_Given material_
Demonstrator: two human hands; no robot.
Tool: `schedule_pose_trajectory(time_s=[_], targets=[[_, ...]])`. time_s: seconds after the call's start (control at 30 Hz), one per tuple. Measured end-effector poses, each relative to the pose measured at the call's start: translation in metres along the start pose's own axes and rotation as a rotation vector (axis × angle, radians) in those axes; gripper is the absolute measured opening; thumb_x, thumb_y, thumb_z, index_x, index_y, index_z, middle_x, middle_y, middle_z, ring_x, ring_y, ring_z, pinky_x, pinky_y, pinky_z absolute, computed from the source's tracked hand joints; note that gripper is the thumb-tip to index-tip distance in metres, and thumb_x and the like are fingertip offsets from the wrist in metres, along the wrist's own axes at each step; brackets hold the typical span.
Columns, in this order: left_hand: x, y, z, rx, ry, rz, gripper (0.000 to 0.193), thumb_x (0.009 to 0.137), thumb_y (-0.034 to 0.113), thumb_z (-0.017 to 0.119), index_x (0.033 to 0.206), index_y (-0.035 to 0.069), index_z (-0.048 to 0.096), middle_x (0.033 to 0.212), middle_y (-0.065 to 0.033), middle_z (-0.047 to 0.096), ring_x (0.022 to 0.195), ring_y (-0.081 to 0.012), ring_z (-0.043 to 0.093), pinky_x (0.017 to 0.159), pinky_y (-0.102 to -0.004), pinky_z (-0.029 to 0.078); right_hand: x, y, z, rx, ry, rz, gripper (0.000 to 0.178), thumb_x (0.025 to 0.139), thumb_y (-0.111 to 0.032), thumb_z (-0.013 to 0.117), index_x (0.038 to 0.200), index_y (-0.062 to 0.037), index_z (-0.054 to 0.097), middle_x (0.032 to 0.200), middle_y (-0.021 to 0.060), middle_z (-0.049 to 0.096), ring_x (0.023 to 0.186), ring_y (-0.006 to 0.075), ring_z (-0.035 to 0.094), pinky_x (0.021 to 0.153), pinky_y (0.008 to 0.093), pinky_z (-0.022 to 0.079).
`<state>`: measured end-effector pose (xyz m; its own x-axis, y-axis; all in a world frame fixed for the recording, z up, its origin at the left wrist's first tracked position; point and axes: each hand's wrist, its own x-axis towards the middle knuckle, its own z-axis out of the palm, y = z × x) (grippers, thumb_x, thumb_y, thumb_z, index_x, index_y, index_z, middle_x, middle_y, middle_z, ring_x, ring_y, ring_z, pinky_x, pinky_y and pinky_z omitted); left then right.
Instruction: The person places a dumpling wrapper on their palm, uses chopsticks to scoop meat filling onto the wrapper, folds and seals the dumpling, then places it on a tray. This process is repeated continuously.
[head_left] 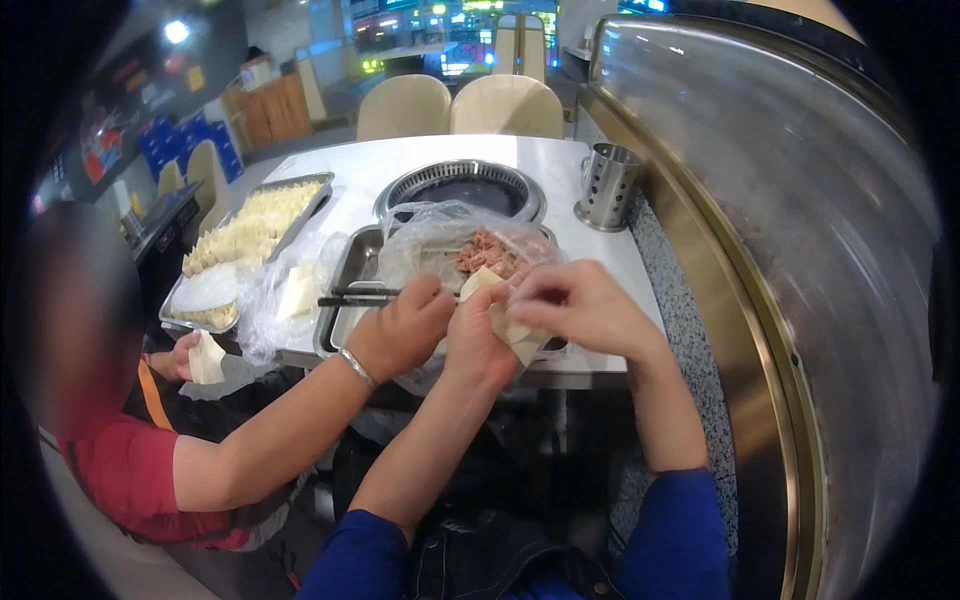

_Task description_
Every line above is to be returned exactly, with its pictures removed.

_Written answer_
Demonstrator: two human hands; no robot.
Tool: `schedule_pose_trajectory(time_s=[_], targets=[[_, ...]])`. time_s: seconds after the call's start (control at 30 Hz), one per tuple. Measured end-effector poses, each relative to the pose measured at the call's start: translation in metres along the start pose's own axes and rotation as a rotation vector (axis × angle, radians) in those axes; gripper is the absolute measured opening; thumb_x, thumb_y, thumb_z, index_x, index_y, index_z, middle_x, middle_y, middle_z, ring_x, ring_y, ring_z, pinky_x, pinky_y, pinky_z absolute, computed from the source's tracked hand joints; note that gripper is the thumb-tip to index-tip distance in metres, and thumb_x and the like are fingertip offsets from the wrist in metres, along the wrist's own axes at each step; brackets hold the typical span.
Columns, in this order: left_hand: x, y, z, rx, ry, rz, gripper (0.000 to 0.193), thumb_x (0.009 to 0.137), thumb_y (-0.034 to 0.113), thumb_z (-0.017 to 0.119), index_x (0.033 to 0.206), index_y (-0.035 to 0.069), index_z (-0.048 to 0.096), middle_x (0.033 to 0.212), middle_y (-0.065 to 0.033), middle_z (-0.047 to 0.096), ring_x (0.022 to 0.195), ring_y (-0.081 to 0.012), ring_z (-0.043 to 0.093), pinky_x (0.017 to 0.159), pinky_y (-0.102 to -0.004), pinky_z (-0.029 to 0.078); right_hand: x, y, z, rx, ry, rz, gripper (0.000 to 0.178), thumb_x (0.025 to 0.139), thumb_y (-0.111 to 0.032), thumb_z (-0.013 to 0.117), index_x (0.038 to 0.200), index_y (-0.062 to 0.037), index_z (-0.054 to 0.097), middle_x (0.032 to 0.200), middle_y (-0.021 to 0.060), middle_z (-0.049 to 0.096), ring_x (0.023 to 0.186), ring_y (-0.006 to 0.075), ring_z (-0.035 to 0.094), pinky_x (0.021 to 0.153), pinky_y (0.008 to 0.093), pinky_z (-0.022 to 0.079).
`<state>`: measured end-effector pose (xyz m; its own x-axis, y-axis; all in a world frame fixed for the recording, z up, its origin at the left wrist's first tracked position; point and axes: each hand's wrist, its own x-axis towards the middle knuckle, its own z-axis out of the palm, y = z × x) (grippers, thumb_x, thumb_y, thumb_z, index_x, index_y, index_z, middle_x, middle_y, middle_z, ring_x, ring_y, ring_z, pinky_x, pinky_y and pinky_z omitted); left then right.
Instruction: The person places a dumpling wrapper on their palm, uses chopsticks to scoop meat filling onto the wrapper, folds and seals the dumpling, then places it on a tray. This process is repeated continuously.
[head_left] 

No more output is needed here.